Worse, the fact that Coercible is a typeclass encourages one to have things automatically solved. One might try to be clever, and create the following:
class (forall a. Coercible (Data a Void) Void) => CoercionContext where
class (forall (a :: Type). Coercible a a) => CoercionContextDummy where
instance CoercionContextDummy
data Dict (c :: Constraint) = c => Dict
coercionContext :: Dict CoercionContext
coercionContext = unsafeCoerce dummy where
dummy :: Dict CoercionContextDummy
dummy = Dict
Now, currently GHC does not get very clever about using Coercible constraints in the context, especially quantified ones. However, this is hardly a feature, and actually quite annoying in practice. It would hardly be surprising nor should it be undesirable for GHC to get cleverer about this!
But its limited cleverness is the only reason the following does not compile yet!
bogusCoerce :: a -> b
bogusCoerce = (case coercionContext of Dict -> coerce)
Now, obviously one would notice something as absurd as that.
But suppose one did something more like
newtype Age = MkAge Int
newtype Bar a b = MkBar (Foo b a)
newtype ZipList a = MkZipList [a]
foo :: [Foo Int (Data a Void)] -> ZipList (Bar Void Age)
foo = (case coercionContext of Dict -> coerce)
Perfectly reasonable code. Throw in a traverse with that and it wouldn’t be surprising at all.

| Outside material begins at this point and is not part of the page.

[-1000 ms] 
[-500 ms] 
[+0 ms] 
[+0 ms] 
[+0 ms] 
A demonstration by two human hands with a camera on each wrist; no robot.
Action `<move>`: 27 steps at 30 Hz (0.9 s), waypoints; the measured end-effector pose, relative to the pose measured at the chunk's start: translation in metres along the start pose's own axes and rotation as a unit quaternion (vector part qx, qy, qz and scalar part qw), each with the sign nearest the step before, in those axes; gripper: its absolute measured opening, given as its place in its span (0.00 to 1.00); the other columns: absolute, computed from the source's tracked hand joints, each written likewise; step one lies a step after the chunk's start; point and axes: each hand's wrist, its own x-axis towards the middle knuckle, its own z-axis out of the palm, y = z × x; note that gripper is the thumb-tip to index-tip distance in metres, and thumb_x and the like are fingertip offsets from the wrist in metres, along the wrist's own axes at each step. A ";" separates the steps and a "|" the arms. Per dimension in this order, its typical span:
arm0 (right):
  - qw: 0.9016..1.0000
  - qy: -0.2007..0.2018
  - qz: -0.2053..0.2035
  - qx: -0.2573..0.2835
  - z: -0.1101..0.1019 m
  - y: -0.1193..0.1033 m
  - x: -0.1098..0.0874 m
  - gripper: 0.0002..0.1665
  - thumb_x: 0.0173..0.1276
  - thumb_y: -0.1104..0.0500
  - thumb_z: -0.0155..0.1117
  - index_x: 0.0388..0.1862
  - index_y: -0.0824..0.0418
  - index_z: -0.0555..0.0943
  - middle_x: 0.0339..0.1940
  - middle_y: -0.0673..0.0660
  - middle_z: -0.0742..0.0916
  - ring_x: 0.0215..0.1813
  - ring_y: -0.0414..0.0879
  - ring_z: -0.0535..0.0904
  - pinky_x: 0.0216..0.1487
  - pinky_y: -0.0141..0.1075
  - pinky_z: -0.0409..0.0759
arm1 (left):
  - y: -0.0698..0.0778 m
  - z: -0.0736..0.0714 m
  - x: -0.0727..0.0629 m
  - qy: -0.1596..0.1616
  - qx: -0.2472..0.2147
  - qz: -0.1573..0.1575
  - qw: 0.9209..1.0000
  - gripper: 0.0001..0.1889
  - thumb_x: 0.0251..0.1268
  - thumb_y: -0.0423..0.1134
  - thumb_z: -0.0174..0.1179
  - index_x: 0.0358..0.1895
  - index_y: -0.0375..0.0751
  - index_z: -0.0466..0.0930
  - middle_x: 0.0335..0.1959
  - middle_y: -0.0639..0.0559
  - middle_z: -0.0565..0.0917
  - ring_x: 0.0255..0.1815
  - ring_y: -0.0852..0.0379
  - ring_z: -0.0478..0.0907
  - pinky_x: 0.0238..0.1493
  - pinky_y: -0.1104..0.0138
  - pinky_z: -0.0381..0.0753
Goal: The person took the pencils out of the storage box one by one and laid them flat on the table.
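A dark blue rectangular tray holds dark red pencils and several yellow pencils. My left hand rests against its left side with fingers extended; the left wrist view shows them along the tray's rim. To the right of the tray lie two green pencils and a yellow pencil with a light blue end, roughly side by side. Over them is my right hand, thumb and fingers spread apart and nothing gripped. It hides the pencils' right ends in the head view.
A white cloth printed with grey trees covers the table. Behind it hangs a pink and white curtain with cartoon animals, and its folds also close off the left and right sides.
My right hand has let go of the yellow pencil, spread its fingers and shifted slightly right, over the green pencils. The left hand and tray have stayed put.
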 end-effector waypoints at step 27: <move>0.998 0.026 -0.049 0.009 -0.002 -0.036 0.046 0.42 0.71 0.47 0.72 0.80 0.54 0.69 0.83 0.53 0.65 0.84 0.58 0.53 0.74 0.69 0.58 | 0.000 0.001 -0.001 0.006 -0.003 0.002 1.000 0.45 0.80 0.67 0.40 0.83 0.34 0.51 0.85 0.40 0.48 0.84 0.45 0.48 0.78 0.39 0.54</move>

Maybe it doesn’t compile today due to lack of cleverness in solving Coercible instances, but maybe someone put in the elbow grease to fancy it up.
And then one day in some other portion of code, Bar
is changed for some reason.
Not to worry though, this code should stop compiling then! Except… not if the compiler is clever enough to instead go through the argument used in the first bogusCoerce
In conclusion: Accidental unsoundness is bad, and the current design makes it an easy trap to fall into. Worse, it isn’t that hard to move the unsoundness up into the implicit code generated by constraint solving, and so as constraint solving gets cleverer the risk of the compiler exploiting that unsoundness without any visible code showing it doing so increases.